§ What is expected: Look below for the line containing "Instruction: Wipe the". Reproduce it and every line after it exactly, and nothing more.

§ Data block:
Start of Block
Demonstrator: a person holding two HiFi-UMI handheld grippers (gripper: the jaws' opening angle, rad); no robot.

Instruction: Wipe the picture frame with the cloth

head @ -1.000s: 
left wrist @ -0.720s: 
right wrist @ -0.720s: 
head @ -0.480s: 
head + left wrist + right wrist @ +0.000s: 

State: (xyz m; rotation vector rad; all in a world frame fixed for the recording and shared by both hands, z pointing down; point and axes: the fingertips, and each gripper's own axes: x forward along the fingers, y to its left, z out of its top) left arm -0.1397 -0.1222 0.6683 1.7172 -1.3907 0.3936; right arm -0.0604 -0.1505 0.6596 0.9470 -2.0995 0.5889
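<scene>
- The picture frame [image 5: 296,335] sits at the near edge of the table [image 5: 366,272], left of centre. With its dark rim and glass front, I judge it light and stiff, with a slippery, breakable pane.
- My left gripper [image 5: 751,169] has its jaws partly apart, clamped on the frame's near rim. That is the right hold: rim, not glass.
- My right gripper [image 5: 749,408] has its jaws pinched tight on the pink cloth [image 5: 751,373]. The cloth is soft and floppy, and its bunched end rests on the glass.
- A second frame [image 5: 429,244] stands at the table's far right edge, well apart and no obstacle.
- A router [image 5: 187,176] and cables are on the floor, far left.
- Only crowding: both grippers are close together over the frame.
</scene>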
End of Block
§ Exercise solution:
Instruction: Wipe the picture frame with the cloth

head @ -1.000s: 
left wrist @ -0.720s: 
right wrist @ -0.720s: 
head @ -0.480s: 
head + left wrist + right wrist @ +0.000s: 

State: (xyz m; rotation vector rad; all in a world frame fixed for the recording and shared by both hands, z pointing down; point and axes: the fingertips, and each gripper's own axes: x forward along the fingers, y to its left, z out of its top) left arm -0.1397 -0.1222 0.6683 1.7172 -1.3907 0.3936; right arm -0.0604 -0.1505 0.6596 0.9470 -2.0995 0.5889
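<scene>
- The picture frame [image 5: 296,335] sits at the near edge of the table [image 5: 366,272], left of centre. With its dark rim and glass front, I judge it light and stiff, with a slippery, breakable pane.
- My left gripper [image 5: 751,169] has its jaws partly apart, clamped on the frame's near rim. That is the right hold: rim, not glass.
- My right gripper [image 5: 749,408] has its jaws pinched tight on the pink cloth [image 5: 751,373]. The cloth is soft and floppy, and its bunched end rests on the glass.
- A second frame [image 5: 429,244] stands at the table's far right edge, well apart and no obstacle.
- A router [image 5: 187,176] and cables are on the floor, far left.
- Only crowding: both grippers are close together over the frame.
</scene>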

This finishes the answer to the exercise.